-- Records provided follows --

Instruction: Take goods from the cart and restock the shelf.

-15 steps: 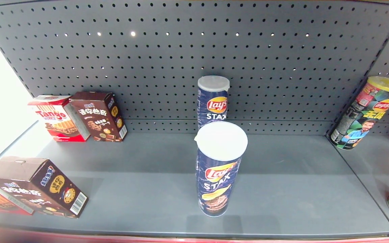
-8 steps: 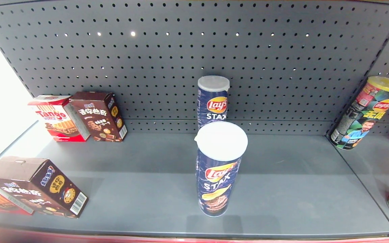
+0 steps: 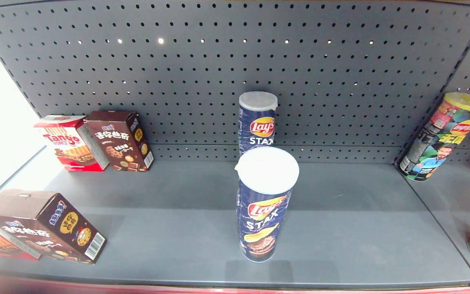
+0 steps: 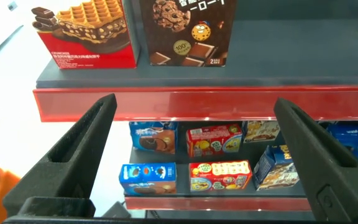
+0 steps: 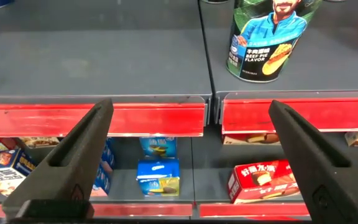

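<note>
Two tools, both spread apart and empty. Left tool (image 4: 194, 102) level with the red edge (image 4: 55, 102), below a waffle box (image 4: 82, 31) and a cookie box (image 4: 185, 31). Right tool (image 5: 191, 104) level with that edge too, near a green can (image 5: 269, 37). Under the edge, in the wrist views, small boxes (image 4: 213, 140) on a lower tier. From the head, on the shelf (image 3: 169, 228), two blue cans, upright and apart: front can (image 3: 264, 212) toward the lip, rear can (image 3: 256, 122) by the pegboard (image 3: 178, 81).
</note>
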`<state>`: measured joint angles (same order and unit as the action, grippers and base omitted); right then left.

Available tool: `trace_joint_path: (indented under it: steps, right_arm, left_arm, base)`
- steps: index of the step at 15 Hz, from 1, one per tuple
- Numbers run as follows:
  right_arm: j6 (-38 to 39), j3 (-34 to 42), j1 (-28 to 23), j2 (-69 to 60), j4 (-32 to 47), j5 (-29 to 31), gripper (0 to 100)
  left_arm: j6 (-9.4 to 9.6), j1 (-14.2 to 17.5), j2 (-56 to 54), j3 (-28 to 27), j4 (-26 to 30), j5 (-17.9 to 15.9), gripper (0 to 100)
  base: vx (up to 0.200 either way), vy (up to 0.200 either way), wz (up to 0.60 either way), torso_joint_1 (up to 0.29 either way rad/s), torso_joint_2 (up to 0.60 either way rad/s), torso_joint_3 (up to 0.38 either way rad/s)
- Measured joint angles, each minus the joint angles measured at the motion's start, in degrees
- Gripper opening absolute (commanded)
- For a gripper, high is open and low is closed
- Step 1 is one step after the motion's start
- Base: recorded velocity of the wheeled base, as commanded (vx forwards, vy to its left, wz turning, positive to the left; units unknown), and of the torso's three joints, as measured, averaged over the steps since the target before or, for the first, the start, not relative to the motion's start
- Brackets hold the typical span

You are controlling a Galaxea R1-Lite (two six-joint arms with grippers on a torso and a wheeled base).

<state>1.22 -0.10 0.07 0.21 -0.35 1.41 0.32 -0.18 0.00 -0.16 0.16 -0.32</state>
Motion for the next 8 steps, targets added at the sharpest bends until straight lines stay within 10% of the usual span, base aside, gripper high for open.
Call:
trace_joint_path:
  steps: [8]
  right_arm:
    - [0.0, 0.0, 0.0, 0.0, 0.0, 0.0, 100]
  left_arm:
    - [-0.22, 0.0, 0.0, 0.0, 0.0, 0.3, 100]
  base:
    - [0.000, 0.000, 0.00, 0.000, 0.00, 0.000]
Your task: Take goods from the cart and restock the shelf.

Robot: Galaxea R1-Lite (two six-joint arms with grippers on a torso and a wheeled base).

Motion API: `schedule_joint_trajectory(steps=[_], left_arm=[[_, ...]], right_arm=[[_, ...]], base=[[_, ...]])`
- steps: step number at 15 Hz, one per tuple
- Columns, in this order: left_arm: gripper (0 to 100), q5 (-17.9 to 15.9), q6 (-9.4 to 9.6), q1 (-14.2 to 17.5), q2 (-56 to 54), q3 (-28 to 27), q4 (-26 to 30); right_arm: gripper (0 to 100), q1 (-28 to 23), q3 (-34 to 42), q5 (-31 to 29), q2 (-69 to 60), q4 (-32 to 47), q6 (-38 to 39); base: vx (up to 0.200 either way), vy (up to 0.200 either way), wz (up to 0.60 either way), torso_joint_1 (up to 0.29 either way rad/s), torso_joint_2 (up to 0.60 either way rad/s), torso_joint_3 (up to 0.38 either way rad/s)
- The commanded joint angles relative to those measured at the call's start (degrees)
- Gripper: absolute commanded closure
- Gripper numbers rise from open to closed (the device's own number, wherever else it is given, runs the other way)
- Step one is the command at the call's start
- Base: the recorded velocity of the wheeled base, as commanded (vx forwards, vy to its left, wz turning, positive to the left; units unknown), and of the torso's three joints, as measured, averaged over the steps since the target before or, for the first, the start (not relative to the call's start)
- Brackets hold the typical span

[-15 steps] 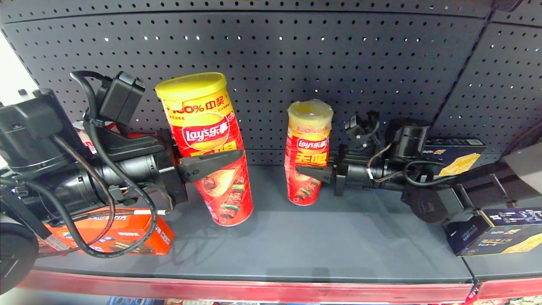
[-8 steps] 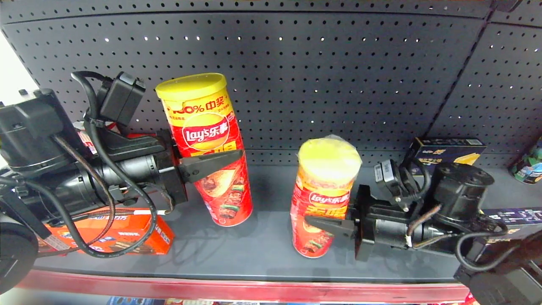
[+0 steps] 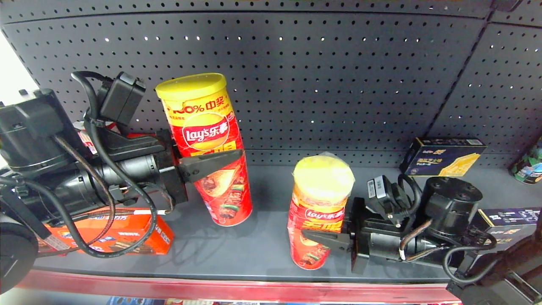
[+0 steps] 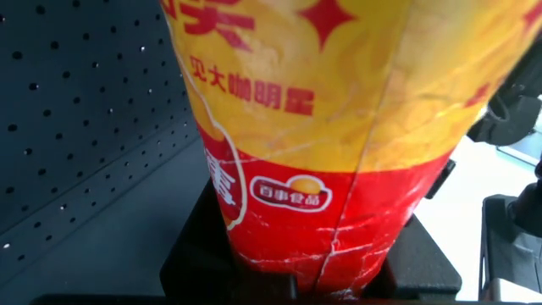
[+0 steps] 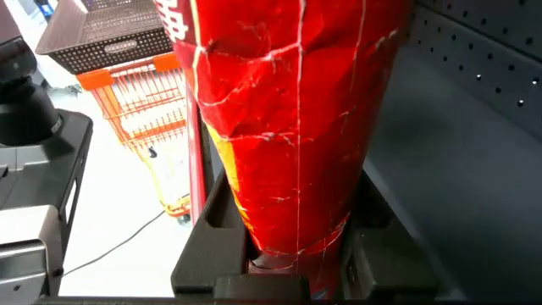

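Note:
My left gripper is shut on a tall red and yellow chips can with a yellow lid. The can tilts slightly, its base down at the grey shelf. In the left wrist view the can sits between the jaws. My right gripper is shut on a smaller chips can, upright near the shelf's front edge. Whether its base touches the shelf is unclear. In the right wrist view that can is held between the jaws.
An orange box lies at the shelf's left under my left arm. Dark blue boxes sit at the back right and the right edge. A pegboard wall backs the shelf. An orange cart stands behind.
My right gripper has carried the smaller can from the back of the shelf forward to near the front edge. The left gripper and its can have stayed still.

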Motion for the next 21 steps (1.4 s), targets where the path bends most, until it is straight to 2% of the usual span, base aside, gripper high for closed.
schedule_joint_trajectory(steps=[1, 9, 10, 14, 17, 19, 21], left_arm=[[100, -0.02, -0.01, -0.01, 0.06, 0.03, -0.05], [100, -0.02, -0.01, -0.01, -0.03, 0.11, -0.14], [100, -0.02, -0.01, -0.01, -0.12, 0.11, -0.14], [100, -0.02, -0.01, -0.01, -0.2, 0.11, -0.14], [100, -0.02, -0.01, -0.01, -0.56, 0.2, -0.14], [100, -0.02, -0.01, -0.01, -0.56, 0.11, -0.14], [100, -0.02, -0.01, -0.01, -1.08, 0.11, -0.14]], right_arm=[[100, 0.0, -0.66, 0.33, 1.77, -0.1, -0.01], [100, -0.61, -0.4, 0.6, 2.39, -0.36, -0.37], [0, -0.61, -0.31, 0.42, 2.3, -0.45, -0.45], [0, -1.67, 1.45, 0.16, 0.01, -0.71, -0.37], [0, -3.87, 5.75, -0.2, -5.87, -0.71, -0.19], [0, -7.56, 10.15, -0.11, -11.94, -0.45, -0.19], [0, -14.41, 15.07, -0.2, -21.34, 0.17, -0.01]], base=[[0.0, 0.0, 0.0, 0.0, 0.0, 0.0], [0.0, 0.0, 0.0, 0.0, 0.0, 0.0], [0.0, 0.0, 0.0, 0.0, 0.0, 0.0], [0.0, 0.0, 0.0, 0.0, 0.0, 0.0], [0.0, 0.0, 0.0, 0.0, 0.0, 0.0], [0.0, 0.0, 0.0, 0.0, 0.0, 0.0], [0.0, 0.0, 0.0, 0.0, 0.0, 0.0]])
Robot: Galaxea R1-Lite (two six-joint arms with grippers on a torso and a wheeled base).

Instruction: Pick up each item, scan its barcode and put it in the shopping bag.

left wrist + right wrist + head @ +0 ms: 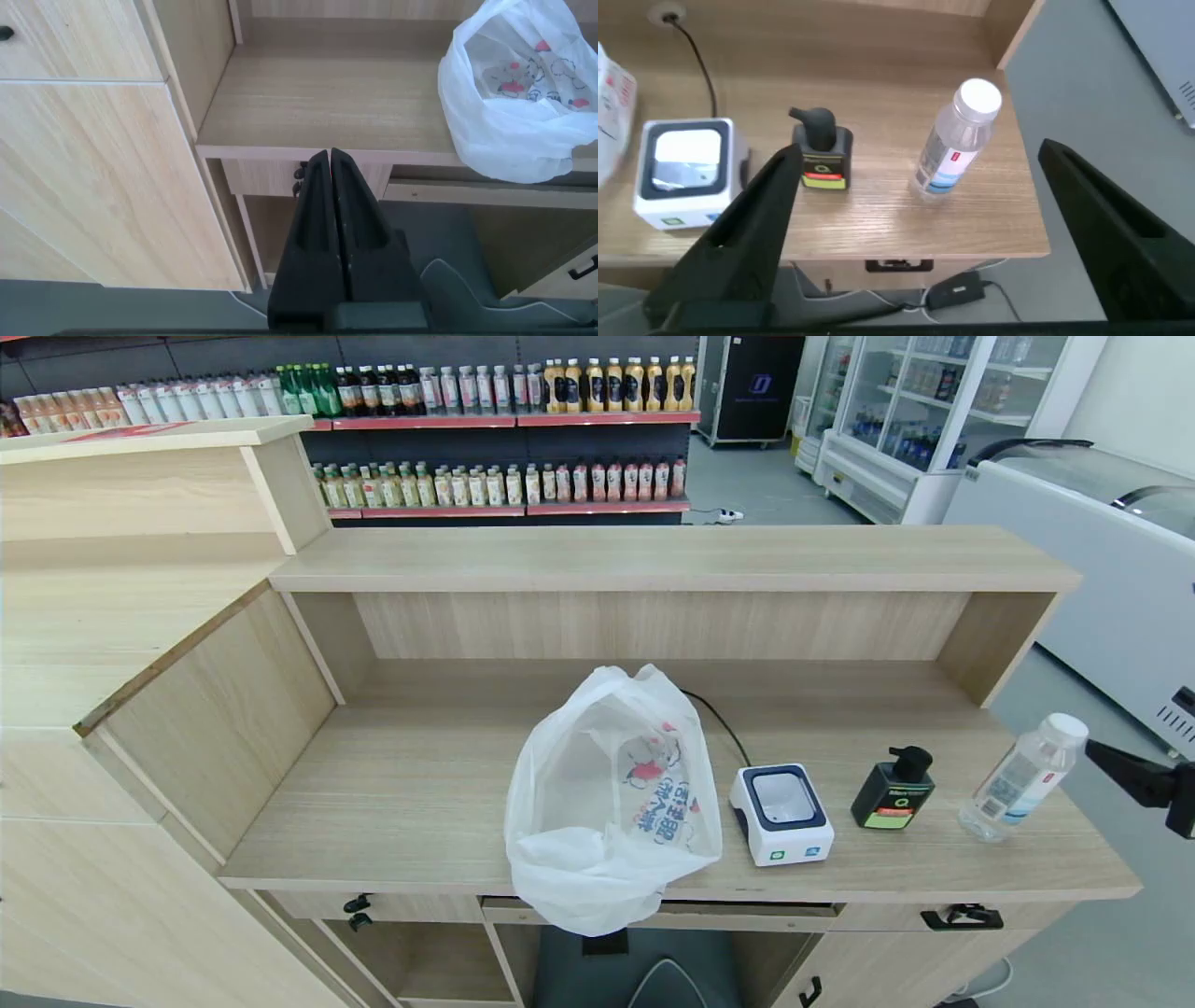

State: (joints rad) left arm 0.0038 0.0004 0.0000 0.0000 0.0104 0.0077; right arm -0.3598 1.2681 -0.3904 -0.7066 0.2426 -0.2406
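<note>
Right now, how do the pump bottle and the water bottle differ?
The pump bottle is dark with a black pump head; the water bottle is clear with a white cap. The pump bottle is short and squat, the water bottle taller and slimmer. The pump bottle stands beside the scanner, the water bottle nearer the right end of the counter. Both stand upright on it.

The shopping bag (607,803) is white with red-and-blue print. The scanner (780,814) is white, navy-rimmed; the pump bottle (893,791) black.
</note>
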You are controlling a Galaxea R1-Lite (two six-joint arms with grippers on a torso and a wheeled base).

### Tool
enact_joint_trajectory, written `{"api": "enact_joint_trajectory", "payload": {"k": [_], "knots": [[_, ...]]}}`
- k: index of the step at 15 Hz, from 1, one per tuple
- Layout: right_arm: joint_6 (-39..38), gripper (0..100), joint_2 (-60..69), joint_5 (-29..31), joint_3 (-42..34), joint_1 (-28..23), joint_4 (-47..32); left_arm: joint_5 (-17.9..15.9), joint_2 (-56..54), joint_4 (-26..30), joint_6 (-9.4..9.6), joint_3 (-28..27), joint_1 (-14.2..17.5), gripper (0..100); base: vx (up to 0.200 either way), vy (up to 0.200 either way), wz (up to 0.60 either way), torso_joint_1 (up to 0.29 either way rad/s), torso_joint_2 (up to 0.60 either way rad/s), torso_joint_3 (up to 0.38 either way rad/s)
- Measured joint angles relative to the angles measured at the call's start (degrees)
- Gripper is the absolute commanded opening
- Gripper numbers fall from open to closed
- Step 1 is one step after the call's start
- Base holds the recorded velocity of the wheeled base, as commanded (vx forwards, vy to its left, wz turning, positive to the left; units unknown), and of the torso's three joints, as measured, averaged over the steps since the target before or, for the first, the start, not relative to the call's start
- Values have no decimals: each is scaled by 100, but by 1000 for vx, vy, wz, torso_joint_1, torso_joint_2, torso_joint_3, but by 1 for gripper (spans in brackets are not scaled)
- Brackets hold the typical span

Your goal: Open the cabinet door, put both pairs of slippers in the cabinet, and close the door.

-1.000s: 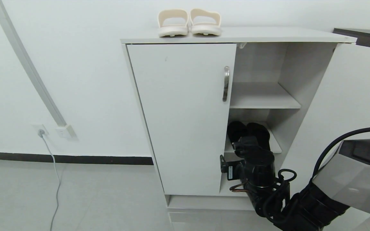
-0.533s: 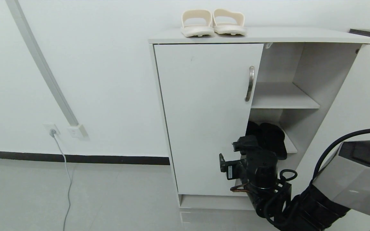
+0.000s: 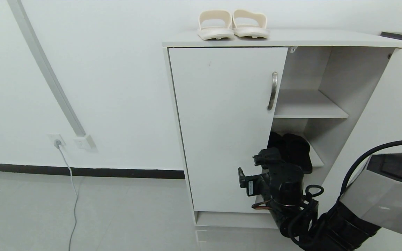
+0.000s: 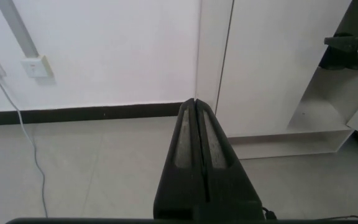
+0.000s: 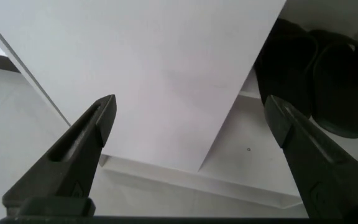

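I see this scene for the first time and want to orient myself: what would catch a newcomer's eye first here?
The cream slippers stand out first, sitting side by side on top of the white cabinet. Next comes its open right door, which reveals the black slippers on a lower shelf inside. The right pincer, open, hangs in front of the cabinet near them.
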State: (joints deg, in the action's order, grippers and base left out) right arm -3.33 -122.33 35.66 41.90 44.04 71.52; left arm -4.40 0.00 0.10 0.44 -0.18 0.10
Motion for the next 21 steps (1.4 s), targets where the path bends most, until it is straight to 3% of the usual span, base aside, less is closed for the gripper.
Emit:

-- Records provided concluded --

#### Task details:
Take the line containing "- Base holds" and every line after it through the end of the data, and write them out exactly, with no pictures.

#### Solved problem:
- Base holds the recorded velocity of the wheeled base, as commanded (vx forwards, vy to its left, wz turning, positive to the left; units unknown), and of the torso's three joints, as measured, averaged over the steps since the target before or, for the first, the start, not relative to the call's start
- Values have no decimals: each is scaled by 100, but by 1000 for vx, vy, wz, torso_joint_1, torso_joint_2, torso_joint_3, but by 1 for gripper (spans in brackets are not scaled)
- Brackets hold the typical span

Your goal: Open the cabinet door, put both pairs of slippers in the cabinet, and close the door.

-1.000s: 
-0.533s: 
+0.000s: 
+0.000s: 
+0.000s: 

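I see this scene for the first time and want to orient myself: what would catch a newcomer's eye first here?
The cream slippers stand out first, sitting side by side on top of the white cabinet. Next comes its open right door, which reveals the black slippers on a lower shelf inside. The right pincer, open, hangs in front of the cabinet near them.
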State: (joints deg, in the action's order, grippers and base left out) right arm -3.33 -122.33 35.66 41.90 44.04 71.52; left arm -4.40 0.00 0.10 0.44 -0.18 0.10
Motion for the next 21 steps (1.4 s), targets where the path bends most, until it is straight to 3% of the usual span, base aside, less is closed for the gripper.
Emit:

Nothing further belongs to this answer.